INSTRUCTIONS TO FOLLOW
From the data that follows, copy every line holding the string "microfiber".

SOURCE DATA
= = =

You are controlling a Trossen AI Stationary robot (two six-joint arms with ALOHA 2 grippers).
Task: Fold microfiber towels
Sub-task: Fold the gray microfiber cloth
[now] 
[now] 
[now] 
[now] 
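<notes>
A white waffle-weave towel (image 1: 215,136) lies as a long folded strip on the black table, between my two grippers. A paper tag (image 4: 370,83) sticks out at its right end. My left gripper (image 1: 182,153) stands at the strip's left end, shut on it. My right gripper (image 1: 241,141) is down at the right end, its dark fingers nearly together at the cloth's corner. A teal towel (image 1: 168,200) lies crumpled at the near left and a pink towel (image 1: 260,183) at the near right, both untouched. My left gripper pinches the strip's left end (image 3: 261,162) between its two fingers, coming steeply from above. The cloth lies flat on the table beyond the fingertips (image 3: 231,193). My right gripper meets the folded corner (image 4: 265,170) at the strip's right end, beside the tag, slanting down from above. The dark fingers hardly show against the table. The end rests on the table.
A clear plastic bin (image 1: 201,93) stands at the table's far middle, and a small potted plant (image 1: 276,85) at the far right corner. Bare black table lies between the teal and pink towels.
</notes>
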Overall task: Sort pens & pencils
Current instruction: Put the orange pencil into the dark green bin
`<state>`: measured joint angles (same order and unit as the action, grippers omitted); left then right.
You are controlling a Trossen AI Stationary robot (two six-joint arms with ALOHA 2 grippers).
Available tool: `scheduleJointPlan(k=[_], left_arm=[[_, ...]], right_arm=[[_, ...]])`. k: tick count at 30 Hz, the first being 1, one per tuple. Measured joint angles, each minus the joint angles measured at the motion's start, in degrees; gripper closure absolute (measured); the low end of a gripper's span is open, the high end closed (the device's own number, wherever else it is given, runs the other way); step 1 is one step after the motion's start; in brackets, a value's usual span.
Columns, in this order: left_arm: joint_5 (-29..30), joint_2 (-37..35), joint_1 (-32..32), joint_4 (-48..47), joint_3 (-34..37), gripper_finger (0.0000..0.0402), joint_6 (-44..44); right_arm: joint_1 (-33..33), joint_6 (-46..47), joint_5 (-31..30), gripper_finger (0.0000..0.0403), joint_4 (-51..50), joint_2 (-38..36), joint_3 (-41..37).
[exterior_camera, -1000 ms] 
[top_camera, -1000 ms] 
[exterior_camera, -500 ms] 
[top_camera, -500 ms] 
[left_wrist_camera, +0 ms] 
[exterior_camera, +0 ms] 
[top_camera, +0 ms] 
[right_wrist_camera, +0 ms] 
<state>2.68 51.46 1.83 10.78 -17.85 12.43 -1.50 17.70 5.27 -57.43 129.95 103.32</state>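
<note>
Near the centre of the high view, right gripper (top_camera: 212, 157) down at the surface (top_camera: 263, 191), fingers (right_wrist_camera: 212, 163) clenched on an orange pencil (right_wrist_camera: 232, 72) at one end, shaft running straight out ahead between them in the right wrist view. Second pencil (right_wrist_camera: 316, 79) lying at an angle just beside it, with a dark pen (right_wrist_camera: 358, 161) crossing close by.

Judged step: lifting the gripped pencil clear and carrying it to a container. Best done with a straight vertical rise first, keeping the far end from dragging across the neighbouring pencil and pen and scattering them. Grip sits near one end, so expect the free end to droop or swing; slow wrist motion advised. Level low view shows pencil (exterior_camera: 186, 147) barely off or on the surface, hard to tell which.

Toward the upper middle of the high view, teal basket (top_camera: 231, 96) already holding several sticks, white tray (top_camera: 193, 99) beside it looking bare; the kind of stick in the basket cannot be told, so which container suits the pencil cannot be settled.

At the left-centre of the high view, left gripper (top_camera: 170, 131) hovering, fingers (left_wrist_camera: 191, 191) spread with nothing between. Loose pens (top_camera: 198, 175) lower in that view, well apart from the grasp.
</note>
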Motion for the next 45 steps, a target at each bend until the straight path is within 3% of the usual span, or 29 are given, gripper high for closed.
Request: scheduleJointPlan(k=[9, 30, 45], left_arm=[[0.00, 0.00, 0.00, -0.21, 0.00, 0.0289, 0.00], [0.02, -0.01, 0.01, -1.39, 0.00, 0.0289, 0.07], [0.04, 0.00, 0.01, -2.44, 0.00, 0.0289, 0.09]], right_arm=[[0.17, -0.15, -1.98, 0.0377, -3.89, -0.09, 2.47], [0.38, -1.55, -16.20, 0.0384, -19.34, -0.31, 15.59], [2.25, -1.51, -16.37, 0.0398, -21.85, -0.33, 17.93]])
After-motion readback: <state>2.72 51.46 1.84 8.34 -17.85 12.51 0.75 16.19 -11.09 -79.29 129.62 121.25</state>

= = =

SOLUTION FOR THIS TASK
Task: Fold microfiber towels
Sub-task: Fold the gray microfiber cloth

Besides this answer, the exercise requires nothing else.